(Dataset content)
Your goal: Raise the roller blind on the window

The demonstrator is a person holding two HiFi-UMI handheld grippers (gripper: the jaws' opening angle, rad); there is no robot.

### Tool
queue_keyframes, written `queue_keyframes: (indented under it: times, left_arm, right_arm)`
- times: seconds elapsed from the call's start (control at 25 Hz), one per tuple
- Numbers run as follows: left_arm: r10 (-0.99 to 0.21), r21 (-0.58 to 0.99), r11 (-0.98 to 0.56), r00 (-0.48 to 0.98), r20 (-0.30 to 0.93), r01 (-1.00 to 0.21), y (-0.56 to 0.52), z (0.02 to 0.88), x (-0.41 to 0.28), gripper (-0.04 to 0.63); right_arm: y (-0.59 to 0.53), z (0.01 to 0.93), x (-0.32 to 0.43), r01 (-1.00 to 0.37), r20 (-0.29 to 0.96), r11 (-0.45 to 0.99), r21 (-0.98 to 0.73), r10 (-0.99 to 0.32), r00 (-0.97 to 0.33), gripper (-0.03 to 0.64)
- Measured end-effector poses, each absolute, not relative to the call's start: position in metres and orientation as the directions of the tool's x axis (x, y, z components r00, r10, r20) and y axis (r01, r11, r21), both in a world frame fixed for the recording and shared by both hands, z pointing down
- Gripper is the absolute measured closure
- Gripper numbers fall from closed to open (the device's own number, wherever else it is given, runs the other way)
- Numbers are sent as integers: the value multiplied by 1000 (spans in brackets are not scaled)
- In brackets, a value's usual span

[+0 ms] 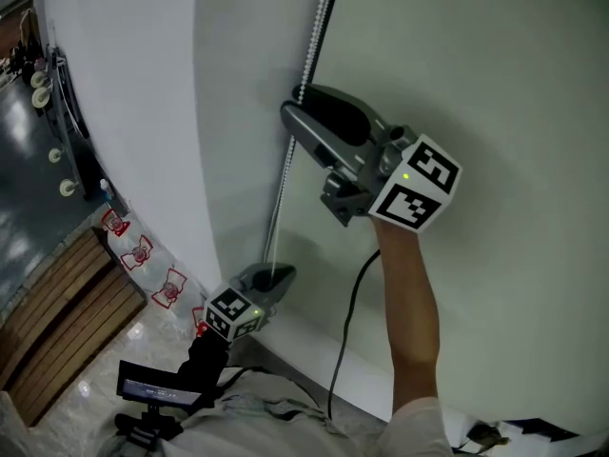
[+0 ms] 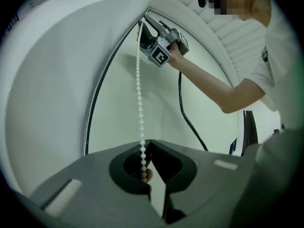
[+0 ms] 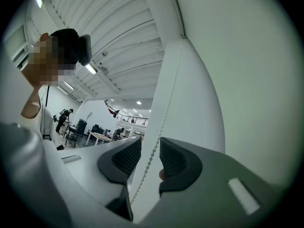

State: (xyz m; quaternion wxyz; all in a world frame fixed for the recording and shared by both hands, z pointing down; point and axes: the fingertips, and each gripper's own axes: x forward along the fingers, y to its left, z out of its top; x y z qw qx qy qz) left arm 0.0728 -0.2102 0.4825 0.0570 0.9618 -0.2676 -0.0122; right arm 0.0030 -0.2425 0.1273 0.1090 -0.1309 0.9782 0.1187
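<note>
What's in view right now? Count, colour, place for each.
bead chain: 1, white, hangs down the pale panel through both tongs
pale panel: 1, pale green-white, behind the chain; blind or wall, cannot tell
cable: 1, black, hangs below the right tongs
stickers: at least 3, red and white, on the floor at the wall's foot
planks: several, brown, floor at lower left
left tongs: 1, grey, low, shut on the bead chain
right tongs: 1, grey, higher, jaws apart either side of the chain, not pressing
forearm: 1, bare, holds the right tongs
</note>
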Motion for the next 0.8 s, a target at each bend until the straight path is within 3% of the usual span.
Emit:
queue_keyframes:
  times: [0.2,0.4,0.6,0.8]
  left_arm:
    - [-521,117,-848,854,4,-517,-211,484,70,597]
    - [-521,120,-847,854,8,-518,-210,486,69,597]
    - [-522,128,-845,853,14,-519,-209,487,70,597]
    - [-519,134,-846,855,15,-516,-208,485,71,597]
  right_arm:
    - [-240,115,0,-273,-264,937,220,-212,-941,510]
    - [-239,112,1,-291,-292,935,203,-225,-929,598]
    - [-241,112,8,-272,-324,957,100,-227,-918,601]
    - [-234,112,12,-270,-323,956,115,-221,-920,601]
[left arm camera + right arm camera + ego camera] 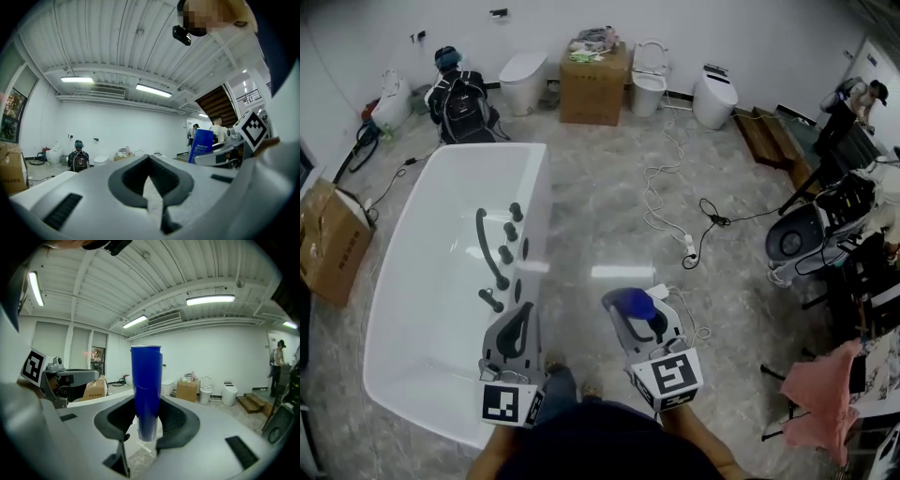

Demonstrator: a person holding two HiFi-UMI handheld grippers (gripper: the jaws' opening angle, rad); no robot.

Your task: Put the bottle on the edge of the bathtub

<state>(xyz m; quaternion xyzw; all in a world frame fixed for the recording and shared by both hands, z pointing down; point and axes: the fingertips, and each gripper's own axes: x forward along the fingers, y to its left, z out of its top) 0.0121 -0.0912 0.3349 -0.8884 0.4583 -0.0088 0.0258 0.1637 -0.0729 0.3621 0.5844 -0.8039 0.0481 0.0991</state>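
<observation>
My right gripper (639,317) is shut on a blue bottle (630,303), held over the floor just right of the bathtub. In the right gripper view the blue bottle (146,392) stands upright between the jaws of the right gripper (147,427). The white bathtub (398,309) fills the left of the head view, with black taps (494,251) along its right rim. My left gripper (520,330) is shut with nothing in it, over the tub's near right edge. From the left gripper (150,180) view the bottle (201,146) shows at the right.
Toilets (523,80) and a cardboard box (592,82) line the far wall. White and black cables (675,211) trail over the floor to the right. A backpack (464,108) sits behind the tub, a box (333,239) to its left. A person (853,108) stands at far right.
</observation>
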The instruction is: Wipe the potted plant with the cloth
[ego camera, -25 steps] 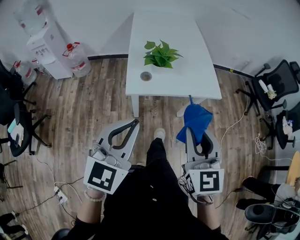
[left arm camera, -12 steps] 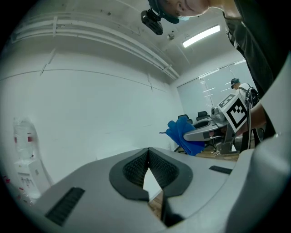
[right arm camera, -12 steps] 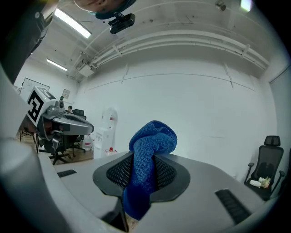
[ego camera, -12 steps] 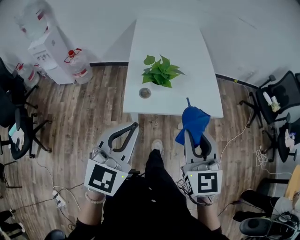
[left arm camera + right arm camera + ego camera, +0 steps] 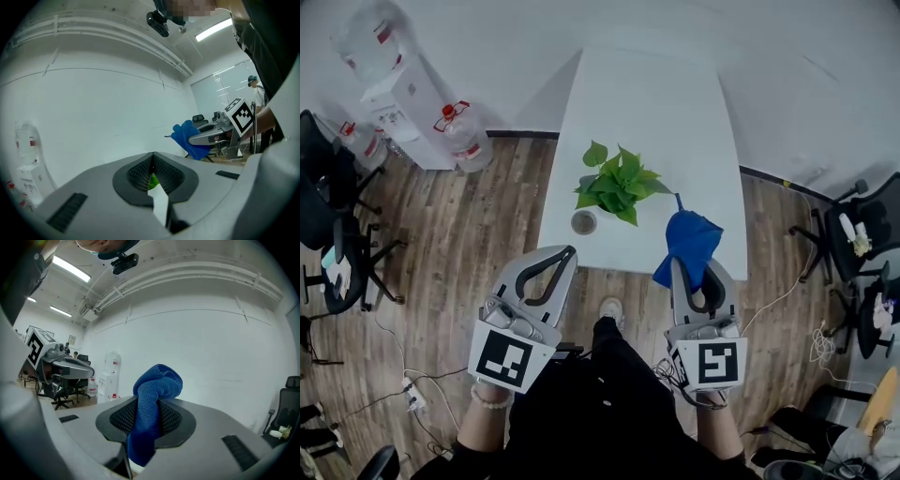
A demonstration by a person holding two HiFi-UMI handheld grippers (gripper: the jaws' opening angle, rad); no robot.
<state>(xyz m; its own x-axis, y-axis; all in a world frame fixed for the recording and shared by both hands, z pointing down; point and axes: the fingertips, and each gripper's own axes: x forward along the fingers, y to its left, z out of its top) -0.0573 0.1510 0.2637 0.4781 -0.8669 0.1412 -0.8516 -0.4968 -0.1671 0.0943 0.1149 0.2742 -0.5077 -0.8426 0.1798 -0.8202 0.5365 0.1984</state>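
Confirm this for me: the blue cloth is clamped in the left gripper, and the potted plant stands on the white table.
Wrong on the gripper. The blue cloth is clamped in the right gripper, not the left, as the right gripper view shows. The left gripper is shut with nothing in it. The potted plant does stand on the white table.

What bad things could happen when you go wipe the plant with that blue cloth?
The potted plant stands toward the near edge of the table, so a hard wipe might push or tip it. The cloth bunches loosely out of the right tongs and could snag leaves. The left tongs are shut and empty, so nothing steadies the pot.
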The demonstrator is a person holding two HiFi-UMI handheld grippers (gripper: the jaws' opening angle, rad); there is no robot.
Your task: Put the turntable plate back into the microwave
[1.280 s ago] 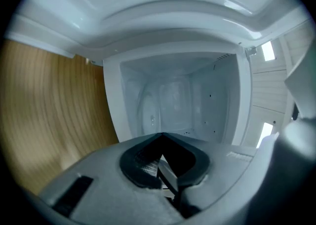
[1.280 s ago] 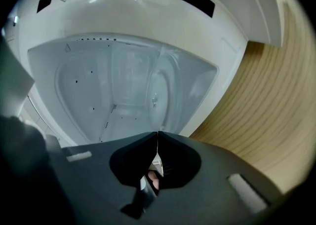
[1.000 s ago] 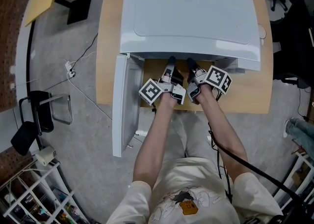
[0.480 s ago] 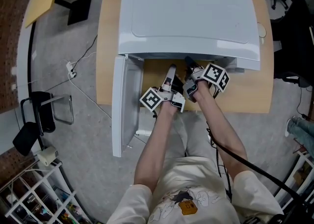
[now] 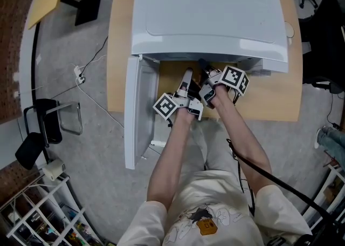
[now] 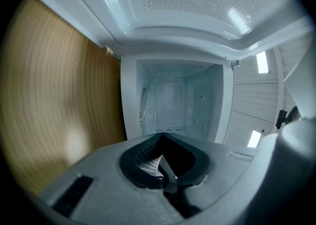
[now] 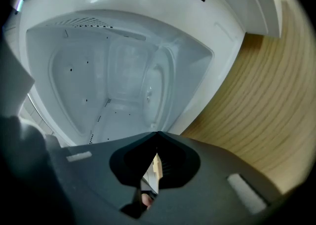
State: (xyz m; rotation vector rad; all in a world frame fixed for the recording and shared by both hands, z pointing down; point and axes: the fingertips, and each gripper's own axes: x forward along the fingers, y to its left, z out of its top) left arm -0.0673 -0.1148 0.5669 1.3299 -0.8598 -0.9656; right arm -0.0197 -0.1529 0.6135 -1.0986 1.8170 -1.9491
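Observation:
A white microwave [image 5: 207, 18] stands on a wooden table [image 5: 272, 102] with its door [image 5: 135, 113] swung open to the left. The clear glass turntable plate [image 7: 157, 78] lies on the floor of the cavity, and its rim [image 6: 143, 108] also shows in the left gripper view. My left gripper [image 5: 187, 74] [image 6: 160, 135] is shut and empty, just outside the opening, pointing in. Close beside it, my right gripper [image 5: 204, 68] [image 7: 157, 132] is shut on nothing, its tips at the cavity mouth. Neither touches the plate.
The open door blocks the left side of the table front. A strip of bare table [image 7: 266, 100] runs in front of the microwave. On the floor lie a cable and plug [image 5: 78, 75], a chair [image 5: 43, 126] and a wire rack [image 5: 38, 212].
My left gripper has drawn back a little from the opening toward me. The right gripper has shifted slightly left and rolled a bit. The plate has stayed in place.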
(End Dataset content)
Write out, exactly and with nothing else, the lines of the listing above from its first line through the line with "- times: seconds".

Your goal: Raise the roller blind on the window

The demonstrator is a person holding two HiFi-UMI handheld grippers (gripper: the jaws' opening angle, rad); there is no robot.

### Tool
queue_keyframes, written `queue_keyframes: (indented under it: times, left_arm, right_arm)`
- times: seconds elapsed from the call's start (control at 25 Hz), one per tuple

The output requires no further additions.